L’occident, par contre, évolue différemment et finira par justifier la croisade, même s’il employa également le moyen pacifique de la mission à partir de la traduction du Coran réalisée en 1143, afin d’étayer le dialogue avec les musulmans, solution qui eut les préfèrences d’Abélard dans une controverse avec St Bernard, puis de St François d’Assise et de Raymond Lulle.

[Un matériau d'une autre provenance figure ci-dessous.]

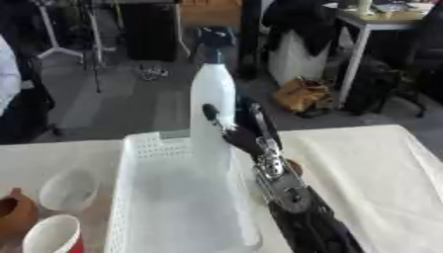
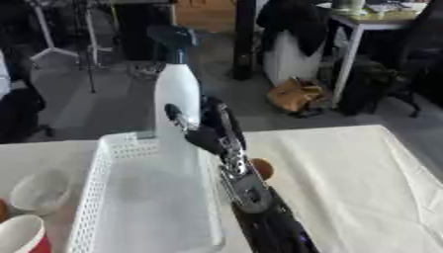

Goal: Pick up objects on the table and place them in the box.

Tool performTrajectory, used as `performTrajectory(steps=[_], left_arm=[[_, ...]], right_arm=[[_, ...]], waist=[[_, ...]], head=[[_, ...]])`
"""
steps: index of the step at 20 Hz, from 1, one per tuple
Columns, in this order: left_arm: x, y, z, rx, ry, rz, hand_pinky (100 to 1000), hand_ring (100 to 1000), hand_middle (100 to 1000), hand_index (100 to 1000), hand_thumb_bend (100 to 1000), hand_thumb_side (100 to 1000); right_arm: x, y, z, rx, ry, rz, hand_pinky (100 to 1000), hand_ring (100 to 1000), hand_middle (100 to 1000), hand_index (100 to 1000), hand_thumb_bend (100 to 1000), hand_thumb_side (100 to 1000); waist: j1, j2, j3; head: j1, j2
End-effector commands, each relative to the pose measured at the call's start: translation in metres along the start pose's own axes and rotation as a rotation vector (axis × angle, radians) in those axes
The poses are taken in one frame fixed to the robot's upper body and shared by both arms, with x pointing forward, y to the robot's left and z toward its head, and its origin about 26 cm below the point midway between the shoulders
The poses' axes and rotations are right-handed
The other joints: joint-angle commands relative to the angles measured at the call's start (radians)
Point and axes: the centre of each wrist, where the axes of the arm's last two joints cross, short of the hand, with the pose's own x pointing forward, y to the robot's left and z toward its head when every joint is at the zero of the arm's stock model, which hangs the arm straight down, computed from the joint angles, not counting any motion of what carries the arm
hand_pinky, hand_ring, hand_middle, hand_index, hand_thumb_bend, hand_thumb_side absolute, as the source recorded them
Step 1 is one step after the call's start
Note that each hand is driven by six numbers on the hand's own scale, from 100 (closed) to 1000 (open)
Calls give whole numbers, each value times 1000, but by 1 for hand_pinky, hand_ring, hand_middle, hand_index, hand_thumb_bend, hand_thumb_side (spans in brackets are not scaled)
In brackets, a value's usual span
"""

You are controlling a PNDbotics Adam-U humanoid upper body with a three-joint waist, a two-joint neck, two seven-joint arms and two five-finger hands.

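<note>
One hand [image 1: 245, 129], the right, has its fingers curled round a white spray bottle [image 1: 212, 106], held upright above the white box [image 1: 138, 197]. Just right of that hand's wrist, a small brown object [image 2: 261, 168] lies on the bench [image 2: 346, 168].

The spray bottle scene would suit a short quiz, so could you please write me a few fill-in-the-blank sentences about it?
1. The right hand holds a white spray bottle with a dark ____ on top.
2. The bottle is held upright over the white ____.
3. A clear cup stands on the table to the basket's ____.
4. The fingers are ____ round the bottle.

Missing words: nozzle; basket; left; curled
</note>
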Motion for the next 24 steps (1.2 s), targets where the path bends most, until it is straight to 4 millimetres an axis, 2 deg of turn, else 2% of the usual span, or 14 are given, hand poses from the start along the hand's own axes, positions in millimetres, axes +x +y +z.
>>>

Les premières critiques occidentales de la religion mahométane viennent de chroniqueurs tels que Bède le vénérable ou Frédégaire qui décrivent les horribles ravages perpétrés par les Sarrasins en Gaule. La « chronique prophétique » dite d’Alphonse III au IXe siècle relate et dénonce l’invasion de l’Espagne, ce qui justifie la Reconquista conçue comme guerre de libération. Un pas de plus est franchi après l’exécution des martyrs de Cordoue au milieu du IXe siècle. pour avoir porté la contestation sur la légitimité de Mahomet en le qualifiant de faux prophète hérésiarque et libidineux – en raison de sa pratique de la polygamie – : la translation des reliques de trois de ces martyrs au monastère St-Germain de Paris sur ordre de Charles le Chauve popularise leur cause, non seulement dans le peuple chrétien, mais dans les écrits monastiques d’un Ratbert de Corbie, d’un Landelfus Sagax, de Sigebert de Gembloux ou encore de la chanoinesse de Gandersheim Roswitha qui développent le thème de la luxure d’un faux prophète prétendant dominer le monde par la violence et prêchant un paradis bassement matérialiste. On retrouve cette thématique dans la « Somme contre les gentils » de St Thomas d’Aquin : » Il [Mahomet] a séduit le peuple en lui promettant de ces plaisirs charnels à quoi nous soumet la concupiscence de la chair…En fait les vérités qu’il professait étaient mêlées à de nombreuses fables et à des doctrines relevant de la plus grande fausseté…Mahomet a dit qu’il était désigné par la force des armes, à savoir des signes dont ne manquent ni les voleurs ni les tyrans… Ceux qui crurent en lui étaient des hommes brutaux, des vagabonds du désert, largement ignorants de tout enseignement divin, des gens grâce auxquels il força d’autres hommes à devenir ses adeptes par la contrainte des armes… Ce fut donc une décision maligne d’interdire à ses adeptes de lire l’Ancien et le Nouveau Testament parce que ces livres auraient dénoncé ses mensonges. » Au siècle suivant Dante Aligheri place Mahomet au huitième cercle de l’enfer parmi les fauteurs de schisme dans « La Divine Comédie », scène que le peintre Giovani da Modena peindra en 1415 sur une fresque de la cathédrale San Petronio de Bologne.